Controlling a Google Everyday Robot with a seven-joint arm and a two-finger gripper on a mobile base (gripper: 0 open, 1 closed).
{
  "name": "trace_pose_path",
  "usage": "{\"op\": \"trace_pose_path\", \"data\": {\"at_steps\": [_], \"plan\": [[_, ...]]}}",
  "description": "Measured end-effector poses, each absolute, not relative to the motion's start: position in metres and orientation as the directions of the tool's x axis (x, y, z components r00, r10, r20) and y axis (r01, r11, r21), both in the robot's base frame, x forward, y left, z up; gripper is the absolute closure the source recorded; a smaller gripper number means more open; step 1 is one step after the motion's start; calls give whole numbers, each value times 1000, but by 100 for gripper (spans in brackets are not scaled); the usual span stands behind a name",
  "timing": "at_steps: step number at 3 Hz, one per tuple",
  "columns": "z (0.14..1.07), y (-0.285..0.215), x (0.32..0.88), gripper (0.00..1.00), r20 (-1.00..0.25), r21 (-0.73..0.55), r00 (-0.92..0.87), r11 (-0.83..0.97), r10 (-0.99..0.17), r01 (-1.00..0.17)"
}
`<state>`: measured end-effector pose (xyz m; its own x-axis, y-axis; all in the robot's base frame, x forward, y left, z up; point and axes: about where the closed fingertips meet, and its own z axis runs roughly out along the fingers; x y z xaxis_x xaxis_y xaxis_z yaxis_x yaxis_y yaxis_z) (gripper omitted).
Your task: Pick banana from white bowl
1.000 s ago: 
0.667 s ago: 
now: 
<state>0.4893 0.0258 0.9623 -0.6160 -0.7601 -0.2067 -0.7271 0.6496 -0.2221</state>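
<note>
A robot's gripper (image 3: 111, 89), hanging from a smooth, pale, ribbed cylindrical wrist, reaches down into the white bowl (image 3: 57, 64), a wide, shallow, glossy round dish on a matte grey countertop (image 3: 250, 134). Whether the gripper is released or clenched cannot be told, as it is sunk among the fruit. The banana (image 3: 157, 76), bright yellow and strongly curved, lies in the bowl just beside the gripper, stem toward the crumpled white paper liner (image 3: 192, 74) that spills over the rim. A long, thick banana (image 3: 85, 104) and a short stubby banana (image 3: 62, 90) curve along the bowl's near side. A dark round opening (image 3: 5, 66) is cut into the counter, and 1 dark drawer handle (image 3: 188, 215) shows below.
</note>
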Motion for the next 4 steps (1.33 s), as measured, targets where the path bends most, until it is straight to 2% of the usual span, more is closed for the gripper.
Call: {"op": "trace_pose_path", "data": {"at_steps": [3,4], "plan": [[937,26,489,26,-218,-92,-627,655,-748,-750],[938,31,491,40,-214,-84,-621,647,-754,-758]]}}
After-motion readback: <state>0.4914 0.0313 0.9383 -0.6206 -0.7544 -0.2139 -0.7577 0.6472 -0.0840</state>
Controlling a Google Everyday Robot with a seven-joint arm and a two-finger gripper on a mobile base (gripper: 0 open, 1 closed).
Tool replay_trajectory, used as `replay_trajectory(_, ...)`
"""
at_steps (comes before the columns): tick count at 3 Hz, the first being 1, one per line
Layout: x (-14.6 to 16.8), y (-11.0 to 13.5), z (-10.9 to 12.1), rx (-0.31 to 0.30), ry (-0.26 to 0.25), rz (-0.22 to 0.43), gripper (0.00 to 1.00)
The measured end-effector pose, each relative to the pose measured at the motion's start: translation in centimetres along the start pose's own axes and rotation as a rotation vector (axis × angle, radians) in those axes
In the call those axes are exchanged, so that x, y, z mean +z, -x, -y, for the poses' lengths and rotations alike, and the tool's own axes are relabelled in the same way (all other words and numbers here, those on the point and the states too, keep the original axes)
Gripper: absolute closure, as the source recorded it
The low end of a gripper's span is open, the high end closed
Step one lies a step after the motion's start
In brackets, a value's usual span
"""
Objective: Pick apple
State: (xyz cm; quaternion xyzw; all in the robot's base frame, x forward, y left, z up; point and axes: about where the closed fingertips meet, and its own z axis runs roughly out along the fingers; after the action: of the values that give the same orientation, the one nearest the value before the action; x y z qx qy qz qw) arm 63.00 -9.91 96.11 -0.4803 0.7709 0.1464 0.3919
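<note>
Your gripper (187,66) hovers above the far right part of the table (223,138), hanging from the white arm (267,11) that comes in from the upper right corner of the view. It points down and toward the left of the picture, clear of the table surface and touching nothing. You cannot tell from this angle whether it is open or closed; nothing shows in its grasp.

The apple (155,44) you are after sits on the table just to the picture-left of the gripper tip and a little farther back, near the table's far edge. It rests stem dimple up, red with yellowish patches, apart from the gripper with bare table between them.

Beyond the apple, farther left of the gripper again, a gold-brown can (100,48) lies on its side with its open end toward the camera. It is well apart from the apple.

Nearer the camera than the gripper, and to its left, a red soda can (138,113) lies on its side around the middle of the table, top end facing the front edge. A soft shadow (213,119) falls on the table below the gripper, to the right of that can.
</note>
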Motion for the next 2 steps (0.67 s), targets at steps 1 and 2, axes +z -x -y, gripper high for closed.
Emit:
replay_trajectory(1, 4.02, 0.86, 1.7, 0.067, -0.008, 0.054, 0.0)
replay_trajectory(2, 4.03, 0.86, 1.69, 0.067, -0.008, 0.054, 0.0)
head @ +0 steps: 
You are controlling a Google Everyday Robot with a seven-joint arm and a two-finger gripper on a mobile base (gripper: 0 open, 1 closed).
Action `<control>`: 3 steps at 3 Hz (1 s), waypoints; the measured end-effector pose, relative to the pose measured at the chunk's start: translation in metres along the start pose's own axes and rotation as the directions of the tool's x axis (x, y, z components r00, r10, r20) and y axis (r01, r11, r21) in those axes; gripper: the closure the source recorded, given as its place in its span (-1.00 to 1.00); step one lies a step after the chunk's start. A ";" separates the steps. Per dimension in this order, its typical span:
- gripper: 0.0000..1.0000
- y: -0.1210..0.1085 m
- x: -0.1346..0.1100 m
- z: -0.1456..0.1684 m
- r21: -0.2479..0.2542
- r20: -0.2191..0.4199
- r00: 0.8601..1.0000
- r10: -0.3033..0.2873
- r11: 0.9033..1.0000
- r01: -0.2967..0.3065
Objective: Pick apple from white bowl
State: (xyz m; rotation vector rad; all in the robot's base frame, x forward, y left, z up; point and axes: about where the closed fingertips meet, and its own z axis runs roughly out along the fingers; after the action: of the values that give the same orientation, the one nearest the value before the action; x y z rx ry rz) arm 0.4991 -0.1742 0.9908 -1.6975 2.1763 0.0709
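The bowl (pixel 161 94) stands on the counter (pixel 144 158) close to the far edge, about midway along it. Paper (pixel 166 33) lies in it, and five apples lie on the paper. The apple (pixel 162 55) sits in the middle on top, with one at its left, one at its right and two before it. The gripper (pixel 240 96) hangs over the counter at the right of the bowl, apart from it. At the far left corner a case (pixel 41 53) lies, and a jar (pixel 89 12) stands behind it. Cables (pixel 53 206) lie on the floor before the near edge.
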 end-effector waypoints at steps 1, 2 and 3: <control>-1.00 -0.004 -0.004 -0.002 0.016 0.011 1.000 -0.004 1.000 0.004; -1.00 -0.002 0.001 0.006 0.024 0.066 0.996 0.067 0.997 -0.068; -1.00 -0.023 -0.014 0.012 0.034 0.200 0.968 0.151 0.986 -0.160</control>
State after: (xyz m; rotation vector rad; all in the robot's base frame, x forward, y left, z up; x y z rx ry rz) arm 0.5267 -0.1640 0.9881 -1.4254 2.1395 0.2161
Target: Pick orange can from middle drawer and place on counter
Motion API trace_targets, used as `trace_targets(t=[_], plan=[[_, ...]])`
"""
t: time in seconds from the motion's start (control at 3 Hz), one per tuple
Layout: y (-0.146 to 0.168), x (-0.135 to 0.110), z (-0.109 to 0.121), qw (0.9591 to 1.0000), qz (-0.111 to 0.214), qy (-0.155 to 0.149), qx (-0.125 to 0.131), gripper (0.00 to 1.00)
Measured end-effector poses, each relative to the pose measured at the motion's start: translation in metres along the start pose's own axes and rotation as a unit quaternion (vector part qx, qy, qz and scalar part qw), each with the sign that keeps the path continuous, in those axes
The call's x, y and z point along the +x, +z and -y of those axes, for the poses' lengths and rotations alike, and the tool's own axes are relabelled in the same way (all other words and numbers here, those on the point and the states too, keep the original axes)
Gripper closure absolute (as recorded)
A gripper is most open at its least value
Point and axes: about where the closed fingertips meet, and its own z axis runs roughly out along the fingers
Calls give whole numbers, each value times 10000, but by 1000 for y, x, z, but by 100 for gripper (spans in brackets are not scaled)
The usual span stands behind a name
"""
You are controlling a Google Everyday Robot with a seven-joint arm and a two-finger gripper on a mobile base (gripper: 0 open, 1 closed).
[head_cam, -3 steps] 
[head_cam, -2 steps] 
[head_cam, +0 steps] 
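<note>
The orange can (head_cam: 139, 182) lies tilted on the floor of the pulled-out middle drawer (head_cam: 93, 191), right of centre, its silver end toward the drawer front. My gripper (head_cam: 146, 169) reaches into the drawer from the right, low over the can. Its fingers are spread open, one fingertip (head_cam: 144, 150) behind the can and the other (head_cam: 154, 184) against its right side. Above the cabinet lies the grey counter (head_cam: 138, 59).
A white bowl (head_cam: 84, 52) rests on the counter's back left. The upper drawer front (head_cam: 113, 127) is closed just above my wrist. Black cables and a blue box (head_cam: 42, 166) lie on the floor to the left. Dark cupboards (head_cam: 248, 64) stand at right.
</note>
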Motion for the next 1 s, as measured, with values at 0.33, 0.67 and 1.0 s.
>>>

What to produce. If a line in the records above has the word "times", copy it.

Exercise output.
  "description": "Measured end-effector poses, each absolute, not relative to the motion's start: position in metres and orientation as the directions of the tool's x axis (x, y, z components r00, r10, r20) and y axis (r01, r11, r21), both in the robot's base frame, x forward, y left, z up; gripper is the absolute closure the source recorded; a smaller gripper number means more open; step 1 is one step after the motion's start; calls give whole numbers, each value times 1000, but by 100 for gripper (spans in brackets are not scaled); the usual span stands behind a name",
Calls give whole numbers, each value times 10000, but by 1000 for y, x, z, but by 100 for gripper (spans in brackets are not scaled)

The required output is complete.